I ran a pg_dump on that DB and got this error almost immediately:

pg_dump: [archiver (db)] query failed: ERROR:  invalid memory alloc request size 8830452760576
pg_dump: [archiver (db)] query was: SELECT at.attname, (SELECT pg_catalog.array_agg(acl ORDER BY row_n) FROM (SELECT acl, row_n FROM pg_catalog.unnest(coalesce(at.attacl,pg_catalog.acldefault('c',c.relowner))) WITH ORDINALITY AS perm(acl,row_n) WHERE NOT EXISTS ( SELECT 1 FROM pg_catalog.unnest(coalesce(pip.initprivs,pg_catalog.acldefault('c',c.relowner))) AS init(init_acl) WHERE acl = init_acl)) as foo) AS attacl, (SELECT pg_catalog.array_agg(acl ORDER BY row_n) FROM (SELECT acl, row_n FROM pg_catalog.unnest(coalesce(pip.initprivs,pg_catalog.acldefault('c',c.relowner))) WITH ORDINALITY AS initp(acl,row_n) WHERE NOT EXISTS ( SELECT 1 FROM pg_catalog.unnest(coalesce(at.attacl,pg_catalog.acldefault('c',c.relowner))) AS permp(orig_acl) WHERE acl = orig_acl)) as foo) AS rattacl, NULL AS initattacl, NULL AS initrattacl FROM pg_catalog.pg_attribute at JOIN pg_catalog.pg_class c ON (at.attrelid = c.oid) LEFT JOIN pg_catalog.pg_init_privs pip ON (at.attrelid = pip.objoid AND pip.classoid = 'pg_catalog.pg_class'::pg_catalog.regclass AND at.attnum = pip.objsubid) WHERE at.attrelid = '16445700'::pg_catalog.oid AND NOT at.attisdropped AND ((SELECT pg_catalog.array_agg(acl ORDER BY row_n) FROM (SELECT acl, row_n FROM pg_catalog.unnest(coalesce(at.attacl,pg_catalog.acldefault('c',c.relowner))) WITH ORDINALITY AS perm(acl,row_n) WHERE NOT EXISTS ( SELECT 1 FROM pg_catalog.unnest(coalesce(pip.initprivs,pg_catalog.acldefault('c',c.relowner))) AS init(init_acl) WHERE acl = init_acl)) as foo) IS NOT NULL OR (SELECT pg_catalog.array_agg(acl ORDER BY row_n) FROM (SELECT acl, row_n FROM pg_catalog.unnest(coalesce(pip.initprivs,pg_catalog.acldefault('c',c.relowner))) WITH ORDINALITY AS initp(acl,row_n) WHERE NOT EXISTS ( SELECT 1 FROM pg_catalog.unnest(coalesce(at.attacl,pg_catalog.acldefault('c',c.relowner))) AS permp(orig_acl) WHERE acl = orig_acl)) as foo) IS NOT NULL OR NULL IS NOT NULL OR NULL IS NOT NULL)ORDER BY at.attnum

I ran pg_catcheck and it came back just fine:
progress: done (0 inconsistencies, 0 warnings, 0 errors)

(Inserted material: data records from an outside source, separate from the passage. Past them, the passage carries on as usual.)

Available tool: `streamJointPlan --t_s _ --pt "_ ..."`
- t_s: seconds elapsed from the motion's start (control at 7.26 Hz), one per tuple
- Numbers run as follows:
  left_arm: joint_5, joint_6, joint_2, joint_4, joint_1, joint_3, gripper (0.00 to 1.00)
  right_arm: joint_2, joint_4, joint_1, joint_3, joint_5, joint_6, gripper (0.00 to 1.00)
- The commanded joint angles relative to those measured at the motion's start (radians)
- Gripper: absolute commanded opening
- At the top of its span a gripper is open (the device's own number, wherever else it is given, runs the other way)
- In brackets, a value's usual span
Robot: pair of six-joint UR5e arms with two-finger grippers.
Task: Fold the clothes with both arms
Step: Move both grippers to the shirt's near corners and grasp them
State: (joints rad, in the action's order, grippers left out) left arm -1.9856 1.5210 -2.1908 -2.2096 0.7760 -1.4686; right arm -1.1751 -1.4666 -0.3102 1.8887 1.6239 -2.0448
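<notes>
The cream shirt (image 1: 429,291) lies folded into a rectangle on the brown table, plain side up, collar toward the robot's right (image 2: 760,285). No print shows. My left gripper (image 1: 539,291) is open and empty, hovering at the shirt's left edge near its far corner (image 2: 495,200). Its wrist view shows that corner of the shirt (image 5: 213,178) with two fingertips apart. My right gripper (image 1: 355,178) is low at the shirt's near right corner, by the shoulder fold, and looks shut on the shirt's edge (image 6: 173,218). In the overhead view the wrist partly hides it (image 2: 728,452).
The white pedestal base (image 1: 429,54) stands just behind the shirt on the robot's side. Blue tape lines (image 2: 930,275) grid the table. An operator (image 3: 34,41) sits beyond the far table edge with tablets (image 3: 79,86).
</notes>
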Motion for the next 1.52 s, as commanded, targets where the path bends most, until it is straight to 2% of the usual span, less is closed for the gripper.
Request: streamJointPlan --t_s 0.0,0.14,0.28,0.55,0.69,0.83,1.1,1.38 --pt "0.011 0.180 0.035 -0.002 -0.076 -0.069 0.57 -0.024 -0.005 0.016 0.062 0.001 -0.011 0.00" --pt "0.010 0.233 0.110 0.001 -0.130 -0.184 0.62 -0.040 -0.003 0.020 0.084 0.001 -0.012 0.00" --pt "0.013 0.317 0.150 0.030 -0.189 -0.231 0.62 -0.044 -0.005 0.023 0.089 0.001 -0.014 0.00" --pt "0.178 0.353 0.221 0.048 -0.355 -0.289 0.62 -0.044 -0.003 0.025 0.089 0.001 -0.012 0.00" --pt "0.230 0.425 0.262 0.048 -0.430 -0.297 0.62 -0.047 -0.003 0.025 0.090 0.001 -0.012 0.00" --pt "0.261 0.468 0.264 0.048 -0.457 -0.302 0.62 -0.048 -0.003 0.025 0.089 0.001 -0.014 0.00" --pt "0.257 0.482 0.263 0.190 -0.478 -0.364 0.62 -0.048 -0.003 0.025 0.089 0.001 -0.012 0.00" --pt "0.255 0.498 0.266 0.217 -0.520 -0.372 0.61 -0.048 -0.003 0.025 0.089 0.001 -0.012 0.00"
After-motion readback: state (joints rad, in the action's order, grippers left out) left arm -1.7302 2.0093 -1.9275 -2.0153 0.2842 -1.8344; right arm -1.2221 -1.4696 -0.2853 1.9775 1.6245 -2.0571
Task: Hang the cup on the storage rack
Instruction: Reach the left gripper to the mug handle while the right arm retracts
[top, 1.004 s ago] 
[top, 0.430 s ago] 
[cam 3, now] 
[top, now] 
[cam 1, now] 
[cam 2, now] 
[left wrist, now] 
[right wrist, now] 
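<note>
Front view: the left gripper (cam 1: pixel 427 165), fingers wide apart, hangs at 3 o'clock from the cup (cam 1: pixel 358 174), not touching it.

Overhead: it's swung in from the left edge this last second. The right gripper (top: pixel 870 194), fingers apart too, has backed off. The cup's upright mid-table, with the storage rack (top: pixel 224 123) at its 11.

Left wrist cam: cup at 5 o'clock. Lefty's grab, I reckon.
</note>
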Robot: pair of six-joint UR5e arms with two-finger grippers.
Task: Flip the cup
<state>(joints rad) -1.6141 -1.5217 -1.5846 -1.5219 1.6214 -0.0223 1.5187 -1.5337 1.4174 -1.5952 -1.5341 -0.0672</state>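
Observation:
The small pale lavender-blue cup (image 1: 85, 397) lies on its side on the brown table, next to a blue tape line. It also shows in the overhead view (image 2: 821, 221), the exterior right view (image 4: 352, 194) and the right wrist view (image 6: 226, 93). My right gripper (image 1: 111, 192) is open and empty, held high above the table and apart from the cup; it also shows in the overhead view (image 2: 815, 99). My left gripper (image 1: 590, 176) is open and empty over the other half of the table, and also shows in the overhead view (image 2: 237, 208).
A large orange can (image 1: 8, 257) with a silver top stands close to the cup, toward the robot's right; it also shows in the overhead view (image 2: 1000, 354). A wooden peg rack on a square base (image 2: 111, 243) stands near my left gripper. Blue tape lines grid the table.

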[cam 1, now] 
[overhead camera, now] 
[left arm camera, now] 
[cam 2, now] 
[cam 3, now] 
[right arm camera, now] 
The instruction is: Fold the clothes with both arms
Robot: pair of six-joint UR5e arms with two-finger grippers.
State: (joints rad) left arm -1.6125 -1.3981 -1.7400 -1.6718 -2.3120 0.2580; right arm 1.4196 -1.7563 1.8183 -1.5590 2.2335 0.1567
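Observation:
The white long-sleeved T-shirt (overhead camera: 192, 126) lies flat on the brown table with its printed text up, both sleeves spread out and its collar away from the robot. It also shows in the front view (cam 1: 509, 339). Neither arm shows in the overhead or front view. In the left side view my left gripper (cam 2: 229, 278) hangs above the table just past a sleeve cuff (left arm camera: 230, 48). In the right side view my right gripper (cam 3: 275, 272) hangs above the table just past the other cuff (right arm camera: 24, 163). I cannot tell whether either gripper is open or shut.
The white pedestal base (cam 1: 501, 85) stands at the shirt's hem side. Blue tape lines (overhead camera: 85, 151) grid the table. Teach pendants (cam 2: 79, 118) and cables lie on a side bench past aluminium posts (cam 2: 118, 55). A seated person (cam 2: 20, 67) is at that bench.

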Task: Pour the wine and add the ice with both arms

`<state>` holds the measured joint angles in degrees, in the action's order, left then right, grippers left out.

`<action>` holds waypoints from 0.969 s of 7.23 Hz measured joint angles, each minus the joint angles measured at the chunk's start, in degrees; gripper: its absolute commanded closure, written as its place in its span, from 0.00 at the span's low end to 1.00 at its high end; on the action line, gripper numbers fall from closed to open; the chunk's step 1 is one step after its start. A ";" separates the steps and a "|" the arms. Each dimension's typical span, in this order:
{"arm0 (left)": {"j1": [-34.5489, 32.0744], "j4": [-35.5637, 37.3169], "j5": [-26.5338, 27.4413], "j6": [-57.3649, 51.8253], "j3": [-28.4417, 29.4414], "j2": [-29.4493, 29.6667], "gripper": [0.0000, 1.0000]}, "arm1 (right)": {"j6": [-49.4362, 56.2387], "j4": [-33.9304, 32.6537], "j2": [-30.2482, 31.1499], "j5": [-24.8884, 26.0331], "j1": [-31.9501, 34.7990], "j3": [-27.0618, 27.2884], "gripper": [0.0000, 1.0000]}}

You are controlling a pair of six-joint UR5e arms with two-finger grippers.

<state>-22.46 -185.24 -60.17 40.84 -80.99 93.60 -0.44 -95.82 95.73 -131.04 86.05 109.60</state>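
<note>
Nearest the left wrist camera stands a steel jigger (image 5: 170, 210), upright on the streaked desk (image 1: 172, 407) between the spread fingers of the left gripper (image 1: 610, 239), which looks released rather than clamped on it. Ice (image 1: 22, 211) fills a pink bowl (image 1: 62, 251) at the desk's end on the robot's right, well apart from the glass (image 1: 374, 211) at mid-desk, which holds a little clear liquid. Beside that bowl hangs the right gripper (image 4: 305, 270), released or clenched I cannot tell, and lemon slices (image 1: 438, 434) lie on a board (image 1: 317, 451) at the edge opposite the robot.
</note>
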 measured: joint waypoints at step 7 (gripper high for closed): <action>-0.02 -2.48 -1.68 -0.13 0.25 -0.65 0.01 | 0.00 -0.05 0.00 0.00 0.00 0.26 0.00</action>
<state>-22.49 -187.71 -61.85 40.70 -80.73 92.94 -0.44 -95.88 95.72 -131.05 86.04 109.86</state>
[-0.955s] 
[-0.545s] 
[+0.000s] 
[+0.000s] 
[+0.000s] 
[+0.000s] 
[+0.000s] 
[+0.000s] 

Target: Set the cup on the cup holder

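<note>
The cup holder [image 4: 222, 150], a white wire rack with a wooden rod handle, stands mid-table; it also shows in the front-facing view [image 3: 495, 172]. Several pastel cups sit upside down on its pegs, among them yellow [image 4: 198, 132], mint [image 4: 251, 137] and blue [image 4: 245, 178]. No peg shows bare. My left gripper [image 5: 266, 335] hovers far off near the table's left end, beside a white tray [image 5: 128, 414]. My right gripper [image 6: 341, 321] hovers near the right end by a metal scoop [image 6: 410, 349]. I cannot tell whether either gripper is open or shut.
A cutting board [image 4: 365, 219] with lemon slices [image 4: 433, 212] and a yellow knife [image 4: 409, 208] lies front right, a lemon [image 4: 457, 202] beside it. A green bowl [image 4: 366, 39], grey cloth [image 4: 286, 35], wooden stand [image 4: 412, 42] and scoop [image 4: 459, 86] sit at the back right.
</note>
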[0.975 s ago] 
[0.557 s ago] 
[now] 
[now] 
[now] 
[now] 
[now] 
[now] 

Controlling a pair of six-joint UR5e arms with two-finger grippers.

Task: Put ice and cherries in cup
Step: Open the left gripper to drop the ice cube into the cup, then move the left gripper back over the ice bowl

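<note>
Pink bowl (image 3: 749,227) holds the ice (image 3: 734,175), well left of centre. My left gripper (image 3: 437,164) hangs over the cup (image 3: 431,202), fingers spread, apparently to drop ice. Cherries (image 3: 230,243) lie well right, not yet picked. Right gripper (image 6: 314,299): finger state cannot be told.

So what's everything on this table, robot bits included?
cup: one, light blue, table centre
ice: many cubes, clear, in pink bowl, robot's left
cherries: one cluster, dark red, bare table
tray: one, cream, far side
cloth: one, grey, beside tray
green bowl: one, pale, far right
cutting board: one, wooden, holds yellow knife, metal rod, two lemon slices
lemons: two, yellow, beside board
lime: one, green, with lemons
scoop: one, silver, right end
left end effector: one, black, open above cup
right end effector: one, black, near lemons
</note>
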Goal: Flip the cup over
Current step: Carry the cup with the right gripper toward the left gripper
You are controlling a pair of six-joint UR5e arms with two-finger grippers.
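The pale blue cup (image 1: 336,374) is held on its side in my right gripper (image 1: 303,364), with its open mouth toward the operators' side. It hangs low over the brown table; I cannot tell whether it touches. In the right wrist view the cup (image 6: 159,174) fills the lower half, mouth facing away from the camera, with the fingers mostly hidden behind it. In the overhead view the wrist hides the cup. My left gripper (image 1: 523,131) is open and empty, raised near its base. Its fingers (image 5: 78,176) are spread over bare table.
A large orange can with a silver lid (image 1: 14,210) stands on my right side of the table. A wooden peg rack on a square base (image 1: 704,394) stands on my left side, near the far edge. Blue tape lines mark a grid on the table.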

The web hits I found on this seem to expect the error to hit on the COPY command that dumps the data, but we seem to be hitting this error way ahead of that. I ran a pg_dump on the other DBs in the cluster and it finished without errors.

While this isn't production, I'd like to salvage things if possible (as well as try to determine why this happened). I can take a statement that hit the error from the log and run it myself in psql and it will return fine. I can only seem to hit this error when I run the pg_dump, but it's happening very frequently in this pre-prod DB.

Any hope here?

--
Don Seiler
www.seiler.us

Re: ERROR: invalid memory alloc in Pg 9.6.6

От
Don Seiler
Дата:
On Wed, Apr 11, 2018 at 2:44 PM, Don Seiler <don@seiler.us> wrote:

I can take a statement that hit the error from the log and run it myself in psql and it will return fine.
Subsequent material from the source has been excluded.